Tally the lines of the records below that include the word "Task", and write down only that tally.

Segment Start: RECORDED DATA

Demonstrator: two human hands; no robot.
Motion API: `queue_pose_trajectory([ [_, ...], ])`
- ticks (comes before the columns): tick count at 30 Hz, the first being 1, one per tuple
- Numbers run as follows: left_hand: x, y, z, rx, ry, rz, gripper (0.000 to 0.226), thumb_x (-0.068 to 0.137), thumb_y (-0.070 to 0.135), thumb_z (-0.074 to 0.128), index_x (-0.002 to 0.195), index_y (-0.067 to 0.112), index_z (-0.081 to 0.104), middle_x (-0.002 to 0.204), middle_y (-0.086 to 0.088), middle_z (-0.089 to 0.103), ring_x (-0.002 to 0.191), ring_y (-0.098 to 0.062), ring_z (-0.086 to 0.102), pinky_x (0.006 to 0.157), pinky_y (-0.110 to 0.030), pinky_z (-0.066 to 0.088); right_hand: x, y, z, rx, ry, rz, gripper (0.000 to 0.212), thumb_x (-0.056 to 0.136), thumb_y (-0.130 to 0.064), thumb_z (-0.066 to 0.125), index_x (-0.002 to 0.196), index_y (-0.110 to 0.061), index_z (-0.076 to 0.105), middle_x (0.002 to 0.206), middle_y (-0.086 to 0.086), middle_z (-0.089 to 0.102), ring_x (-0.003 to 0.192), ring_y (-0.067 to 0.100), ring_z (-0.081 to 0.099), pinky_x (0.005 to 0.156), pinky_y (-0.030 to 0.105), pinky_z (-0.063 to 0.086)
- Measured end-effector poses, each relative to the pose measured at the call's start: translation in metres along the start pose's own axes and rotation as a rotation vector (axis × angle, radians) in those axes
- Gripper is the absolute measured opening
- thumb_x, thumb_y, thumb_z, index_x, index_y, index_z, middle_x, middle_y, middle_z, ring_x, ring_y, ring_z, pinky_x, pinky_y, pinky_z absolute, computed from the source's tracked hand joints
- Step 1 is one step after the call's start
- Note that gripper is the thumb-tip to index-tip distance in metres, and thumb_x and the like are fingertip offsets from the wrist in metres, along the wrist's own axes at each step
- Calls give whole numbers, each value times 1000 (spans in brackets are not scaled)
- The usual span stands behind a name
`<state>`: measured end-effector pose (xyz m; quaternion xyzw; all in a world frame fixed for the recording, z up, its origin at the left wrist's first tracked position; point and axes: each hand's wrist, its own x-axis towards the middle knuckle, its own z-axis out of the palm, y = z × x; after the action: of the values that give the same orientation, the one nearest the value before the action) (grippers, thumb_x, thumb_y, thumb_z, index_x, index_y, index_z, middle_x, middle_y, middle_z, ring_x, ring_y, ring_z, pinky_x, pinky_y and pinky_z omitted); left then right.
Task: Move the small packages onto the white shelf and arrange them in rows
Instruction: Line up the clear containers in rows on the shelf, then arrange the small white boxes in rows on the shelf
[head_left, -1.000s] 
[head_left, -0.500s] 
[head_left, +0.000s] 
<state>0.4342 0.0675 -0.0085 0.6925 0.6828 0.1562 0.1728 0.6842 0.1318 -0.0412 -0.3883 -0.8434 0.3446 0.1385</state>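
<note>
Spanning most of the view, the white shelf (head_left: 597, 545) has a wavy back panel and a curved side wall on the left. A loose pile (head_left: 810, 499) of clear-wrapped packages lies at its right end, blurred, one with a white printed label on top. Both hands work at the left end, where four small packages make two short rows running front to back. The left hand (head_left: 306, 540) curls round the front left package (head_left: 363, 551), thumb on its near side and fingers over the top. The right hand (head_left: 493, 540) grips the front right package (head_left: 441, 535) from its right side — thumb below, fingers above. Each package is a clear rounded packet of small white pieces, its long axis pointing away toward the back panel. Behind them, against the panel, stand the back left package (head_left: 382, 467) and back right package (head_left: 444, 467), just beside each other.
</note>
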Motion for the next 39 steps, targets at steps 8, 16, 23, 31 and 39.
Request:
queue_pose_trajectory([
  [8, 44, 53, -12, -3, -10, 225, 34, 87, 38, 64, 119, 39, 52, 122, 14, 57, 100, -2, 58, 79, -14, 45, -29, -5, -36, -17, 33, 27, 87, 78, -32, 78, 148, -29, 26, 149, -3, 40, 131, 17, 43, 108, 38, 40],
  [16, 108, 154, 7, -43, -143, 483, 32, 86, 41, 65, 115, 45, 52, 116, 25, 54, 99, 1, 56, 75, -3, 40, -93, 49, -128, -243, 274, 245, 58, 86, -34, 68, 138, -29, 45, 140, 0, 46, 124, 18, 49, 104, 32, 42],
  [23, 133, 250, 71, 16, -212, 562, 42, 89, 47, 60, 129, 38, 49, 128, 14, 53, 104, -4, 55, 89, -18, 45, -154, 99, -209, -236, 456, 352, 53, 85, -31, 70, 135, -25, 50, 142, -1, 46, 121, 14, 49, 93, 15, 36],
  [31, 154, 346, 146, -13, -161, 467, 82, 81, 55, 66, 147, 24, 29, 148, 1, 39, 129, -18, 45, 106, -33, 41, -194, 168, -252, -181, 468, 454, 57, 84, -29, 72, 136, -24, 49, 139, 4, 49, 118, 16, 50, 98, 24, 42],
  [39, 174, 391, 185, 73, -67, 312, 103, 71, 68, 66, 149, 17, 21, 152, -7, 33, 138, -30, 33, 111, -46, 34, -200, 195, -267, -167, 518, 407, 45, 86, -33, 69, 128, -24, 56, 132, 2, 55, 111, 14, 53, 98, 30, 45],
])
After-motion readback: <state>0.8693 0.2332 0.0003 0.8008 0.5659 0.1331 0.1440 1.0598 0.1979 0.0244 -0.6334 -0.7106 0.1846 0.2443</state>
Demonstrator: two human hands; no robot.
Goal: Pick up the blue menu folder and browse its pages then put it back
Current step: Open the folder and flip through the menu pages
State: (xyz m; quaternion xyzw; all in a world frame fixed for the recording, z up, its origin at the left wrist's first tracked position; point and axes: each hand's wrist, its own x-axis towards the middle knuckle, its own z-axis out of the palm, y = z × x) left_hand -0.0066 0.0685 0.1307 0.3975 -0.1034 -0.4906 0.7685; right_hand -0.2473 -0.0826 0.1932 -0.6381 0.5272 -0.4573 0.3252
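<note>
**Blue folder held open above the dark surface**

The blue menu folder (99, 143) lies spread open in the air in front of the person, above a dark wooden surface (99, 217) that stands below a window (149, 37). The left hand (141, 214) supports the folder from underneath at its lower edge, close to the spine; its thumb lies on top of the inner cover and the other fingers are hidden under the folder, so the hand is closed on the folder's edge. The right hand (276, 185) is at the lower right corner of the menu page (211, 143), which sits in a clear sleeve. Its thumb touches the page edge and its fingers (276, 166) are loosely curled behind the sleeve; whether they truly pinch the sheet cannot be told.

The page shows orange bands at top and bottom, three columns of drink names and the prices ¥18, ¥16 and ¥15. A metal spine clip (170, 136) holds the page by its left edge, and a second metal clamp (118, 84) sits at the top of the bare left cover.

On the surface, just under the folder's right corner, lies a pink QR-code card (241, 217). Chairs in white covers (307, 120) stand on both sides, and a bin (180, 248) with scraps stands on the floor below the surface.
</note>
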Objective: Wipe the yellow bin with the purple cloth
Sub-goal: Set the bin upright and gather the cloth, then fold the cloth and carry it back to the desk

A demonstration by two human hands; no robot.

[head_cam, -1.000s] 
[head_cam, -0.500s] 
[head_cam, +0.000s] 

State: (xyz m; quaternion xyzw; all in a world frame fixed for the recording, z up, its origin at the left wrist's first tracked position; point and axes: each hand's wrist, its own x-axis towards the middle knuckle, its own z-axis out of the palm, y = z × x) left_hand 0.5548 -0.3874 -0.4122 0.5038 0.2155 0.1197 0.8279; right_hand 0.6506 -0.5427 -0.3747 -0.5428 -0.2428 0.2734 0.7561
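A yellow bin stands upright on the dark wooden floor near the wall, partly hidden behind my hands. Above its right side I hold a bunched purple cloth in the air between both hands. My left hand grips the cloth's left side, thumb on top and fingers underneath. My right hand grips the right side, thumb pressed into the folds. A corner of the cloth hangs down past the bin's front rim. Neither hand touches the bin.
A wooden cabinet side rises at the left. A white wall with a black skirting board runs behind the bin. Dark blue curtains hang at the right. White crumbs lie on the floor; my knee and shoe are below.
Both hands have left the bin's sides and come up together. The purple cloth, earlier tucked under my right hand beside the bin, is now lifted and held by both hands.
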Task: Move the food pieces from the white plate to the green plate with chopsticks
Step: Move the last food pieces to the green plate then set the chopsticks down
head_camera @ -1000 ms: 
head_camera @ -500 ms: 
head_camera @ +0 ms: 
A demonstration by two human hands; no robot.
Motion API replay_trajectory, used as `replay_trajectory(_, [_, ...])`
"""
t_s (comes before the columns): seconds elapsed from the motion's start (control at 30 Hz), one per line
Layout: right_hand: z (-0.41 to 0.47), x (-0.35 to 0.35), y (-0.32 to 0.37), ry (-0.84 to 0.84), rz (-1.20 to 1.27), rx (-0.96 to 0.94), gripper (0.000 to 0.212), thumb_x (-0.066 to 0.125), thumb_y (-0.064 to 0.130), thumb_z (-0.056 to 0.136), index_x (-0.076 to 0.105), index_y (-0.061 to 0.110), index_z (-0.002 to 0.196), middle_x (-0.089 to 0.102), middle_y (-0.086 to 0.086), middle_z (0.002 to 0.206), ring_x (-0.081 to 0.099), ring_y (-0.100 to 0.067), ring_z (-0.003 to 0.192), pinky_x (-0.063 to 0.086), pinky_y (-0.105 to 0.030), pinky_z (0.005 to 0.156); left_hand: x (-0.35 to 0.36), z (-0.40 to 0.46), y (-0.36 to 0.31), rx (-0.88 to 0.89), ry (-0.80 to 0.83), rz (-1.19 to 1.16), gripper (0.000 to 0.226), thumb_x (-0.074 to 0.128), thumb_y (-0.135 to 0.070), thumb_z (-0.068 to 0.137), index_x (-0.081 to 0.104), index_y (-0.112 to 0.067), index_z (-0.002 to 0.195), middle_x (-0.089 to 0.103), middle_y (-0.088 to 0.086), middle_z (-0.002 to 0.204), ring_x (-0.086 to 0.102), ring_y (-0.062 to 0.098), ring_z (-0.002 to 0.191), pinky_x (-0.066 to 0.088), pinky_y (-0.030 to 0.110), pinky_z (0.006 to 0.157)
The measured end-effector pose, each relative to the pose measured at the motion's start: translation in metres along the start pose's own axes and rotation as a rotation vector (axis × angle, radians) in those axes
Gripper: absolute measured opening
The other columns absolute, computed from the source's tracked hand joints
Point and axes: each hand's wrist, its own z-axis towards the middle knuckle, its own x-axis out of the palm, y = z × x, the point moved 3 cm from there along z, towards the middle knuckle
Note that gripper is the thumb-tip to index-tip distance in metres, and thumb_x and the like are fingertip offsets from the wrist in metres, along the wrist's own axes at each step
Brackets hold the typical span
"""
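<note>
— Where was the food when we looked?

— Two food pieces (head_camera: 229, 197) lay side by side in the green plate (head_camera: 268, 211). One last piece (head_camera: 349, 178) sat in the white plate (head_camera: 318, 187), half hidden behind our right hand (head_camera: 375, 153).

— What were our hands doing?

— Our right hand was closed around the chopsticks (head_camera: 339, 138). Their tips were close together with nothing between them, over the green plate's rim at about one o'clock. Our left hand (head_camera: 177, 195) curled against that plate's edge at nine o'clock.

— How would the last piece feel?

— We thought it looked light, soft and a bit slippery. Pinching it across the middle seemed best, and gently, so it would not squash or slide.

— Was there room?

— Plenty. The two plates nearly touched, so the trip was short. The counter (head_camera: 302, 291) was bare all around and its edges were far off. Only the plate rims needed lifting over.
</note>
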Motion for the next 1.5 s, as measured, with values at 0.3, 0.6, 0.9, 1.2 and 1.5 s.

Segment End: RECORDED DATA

_SOLUTION FOR THIS PROBLEM:_
2